• _What you should do_: Work through the listing below, copying each line that carries the word "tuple".
···
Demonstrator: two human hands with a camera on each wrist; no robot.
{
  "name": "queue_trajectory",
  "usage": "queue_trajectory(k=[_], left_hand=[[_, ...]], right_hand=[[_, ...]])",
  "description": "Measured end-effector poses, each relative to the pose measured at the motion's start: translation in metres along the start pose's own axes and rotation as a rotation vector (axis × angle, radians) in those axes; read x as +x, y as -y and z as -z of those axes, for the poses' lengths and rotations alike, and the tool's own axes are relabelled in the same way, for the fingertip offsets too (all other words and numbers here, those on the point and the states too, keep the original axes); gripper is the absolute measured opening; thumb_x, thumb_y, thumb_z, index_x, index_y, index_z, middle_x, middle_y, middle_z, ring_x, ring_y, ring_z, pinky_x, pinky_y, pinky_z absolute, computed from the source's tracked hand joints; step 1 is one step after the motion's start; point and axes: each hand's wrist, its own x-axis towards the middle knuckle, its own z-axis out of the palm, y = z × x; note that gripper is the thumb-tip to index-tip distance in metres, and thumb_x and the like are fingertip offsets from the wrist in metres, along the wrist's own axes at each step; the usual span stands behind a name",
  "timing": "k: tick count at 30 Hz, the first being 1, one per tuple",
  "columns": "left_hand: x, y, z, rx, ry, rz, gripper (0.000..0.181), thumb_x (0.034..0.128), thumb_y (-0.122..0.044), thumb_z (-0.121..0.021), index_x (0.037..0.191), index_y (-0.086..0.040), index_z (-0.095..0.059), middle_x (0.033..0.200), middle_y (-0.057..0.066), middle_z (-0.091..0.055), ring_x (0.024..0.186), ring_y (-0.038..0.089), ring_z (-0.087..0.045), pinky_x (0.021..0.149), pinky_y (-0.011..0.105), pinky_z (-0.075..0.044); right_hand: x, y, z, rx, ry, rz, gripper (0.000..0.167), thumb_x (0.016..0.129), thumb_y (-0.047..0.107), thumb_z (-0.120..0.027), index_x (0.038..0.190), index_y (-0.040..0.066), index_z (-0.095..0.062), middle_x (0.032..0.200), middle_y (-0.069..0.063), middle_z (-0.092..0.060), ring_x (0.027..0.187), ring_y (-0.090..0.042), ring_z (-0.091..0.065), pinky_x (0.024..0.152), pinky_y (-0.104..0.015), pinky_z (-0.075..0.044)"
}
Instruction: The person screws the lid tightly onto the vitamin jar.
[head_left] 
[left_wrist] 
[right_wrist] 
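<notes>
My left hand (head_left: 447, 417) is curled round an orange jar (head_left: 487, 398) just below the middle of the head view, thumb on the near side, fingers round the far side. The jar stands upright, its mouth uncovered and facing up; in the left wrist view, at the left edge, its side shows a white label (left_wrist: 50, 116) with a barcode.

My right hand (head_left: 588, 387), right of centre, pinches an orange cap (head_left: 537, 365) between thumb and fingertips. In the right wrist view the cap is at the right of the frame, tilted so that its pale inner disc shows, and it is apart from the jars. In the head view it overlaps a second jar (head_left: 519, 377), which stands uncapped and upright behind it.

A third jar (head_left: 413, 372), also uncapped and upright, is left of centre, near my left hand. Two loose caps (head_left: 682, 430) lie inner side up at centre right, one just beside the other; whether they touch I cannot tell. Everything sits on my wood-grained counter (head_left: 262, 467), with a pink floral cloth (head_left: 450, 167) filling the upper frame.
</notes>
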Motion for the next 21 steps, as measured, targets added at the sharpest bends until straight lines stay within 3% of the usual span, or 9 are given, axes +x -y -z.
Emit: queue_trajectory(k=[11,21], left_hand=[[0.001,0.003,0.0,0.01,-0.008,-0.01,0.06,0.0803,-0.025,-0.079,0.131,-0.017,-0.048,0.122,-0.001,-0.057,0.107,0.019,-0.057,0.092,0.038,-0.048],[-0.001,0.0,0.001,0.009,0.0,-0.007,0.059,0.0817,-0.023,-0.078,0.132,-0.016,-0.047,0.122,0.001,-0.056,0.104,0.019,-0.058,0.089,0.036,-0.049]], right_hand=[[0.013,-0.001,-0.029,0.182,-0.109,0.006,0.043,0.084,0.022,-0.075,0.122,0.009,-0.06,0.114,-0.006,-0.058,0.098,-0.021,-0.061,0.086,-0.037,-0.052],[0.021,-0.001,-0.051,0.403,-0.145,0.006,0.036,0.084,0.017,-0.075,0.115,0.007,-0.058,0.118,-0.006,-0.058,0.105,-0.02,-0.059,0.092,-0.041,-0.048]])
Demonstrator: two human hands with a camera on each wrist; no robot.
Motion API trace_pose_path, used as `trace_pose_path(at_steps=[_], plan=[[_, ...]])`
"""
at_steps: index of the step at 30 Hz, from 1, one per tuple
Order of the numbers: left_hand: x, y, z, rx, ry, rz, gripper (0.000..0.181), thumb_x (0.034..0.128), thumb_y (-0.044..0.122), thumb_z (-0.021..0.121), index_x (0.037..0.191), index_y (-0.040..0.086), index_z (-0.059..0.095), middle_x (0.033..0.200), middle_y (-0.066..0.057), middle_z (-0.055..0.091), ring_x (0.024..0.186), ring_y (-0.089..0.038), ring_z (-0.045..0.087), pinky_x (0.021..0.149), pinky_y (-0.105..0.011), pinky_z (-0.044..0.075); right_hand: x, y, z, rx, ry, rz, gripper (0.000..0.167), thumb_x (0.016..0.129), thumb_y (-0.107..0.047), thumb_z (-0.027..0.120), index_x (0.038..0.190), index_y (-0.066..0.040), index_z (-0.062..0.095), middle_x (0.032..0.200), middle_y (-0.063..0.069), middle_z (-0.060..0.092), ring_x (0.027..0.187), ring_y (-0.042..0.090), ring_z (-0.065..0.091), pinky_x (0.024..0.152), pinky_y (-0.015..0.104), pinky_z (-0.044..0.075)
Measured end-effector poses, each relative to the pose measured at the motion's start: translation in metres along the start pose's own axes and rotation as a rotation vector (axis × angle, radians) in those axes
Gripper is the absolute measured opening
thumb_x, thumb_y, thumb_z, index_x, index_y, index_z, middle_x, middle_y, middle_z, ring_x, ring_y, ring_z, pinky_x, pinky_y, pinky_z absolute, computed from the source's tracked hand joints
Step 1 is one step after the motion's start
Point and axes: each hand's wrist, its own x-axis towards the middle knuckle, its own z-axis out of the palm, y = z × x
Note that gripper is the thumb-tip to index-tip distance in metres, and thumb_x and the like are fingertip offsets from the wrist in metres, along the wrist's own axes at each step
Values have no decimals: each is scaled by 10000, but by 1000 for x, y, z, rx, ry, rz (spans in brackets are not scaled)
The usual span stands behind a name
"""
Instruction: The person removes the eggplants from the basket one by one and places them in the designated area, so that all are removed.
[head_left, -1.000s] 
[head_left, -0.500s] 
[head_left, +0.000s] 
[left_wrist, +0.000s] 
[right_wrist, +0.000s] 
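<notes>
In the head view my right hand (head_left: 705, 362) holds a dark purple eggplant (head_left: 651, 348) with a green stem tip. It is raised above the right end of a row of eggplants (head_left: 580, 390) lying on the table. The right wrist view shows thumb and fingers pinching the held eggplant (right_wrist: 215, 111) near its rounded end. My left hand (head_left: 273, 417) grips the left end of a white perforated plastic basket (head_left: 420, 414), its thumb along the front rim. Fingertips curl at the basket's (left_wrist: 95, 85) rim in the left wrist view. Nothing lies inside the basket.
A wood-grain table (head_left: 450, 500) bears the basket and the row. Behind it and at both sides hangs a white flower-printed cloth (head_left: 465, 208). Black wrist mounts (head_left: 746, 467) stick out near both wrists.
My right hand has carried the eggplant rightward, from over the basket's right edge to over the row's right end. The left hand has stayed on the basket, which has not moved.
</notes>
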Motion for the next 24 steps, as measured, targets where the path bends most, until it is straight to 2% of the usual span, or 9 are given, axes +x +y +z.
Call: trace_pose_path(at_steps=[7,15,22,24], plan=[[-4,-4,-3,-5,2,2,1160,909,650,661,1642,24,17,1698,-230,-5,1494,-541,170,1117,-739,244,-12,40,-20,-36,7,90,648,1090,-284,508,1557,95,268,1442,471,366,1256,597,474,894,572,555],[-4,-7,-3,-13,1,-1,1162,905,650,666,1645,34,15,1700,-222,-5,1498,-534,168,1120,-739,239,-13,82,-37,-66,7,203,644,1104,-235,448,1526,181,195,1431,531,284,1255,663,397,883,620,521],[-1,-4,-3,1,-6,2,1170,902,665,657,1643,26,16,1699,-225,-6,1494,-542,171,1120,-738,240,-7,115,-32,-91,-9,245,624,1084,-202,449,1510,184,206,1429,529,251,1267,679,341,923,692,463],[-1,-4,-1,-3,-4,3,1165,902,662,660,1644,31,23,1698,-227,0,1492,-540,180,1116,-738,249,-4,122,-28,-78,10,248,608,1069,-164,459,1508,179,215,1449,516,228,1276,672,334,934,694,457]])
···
• _Your solution_:
  "timing": "k: tick count at 30 Hz, the first being 1, one per tuple",
at_steps: index of the step at 30 Hz, from 1, one per tuple

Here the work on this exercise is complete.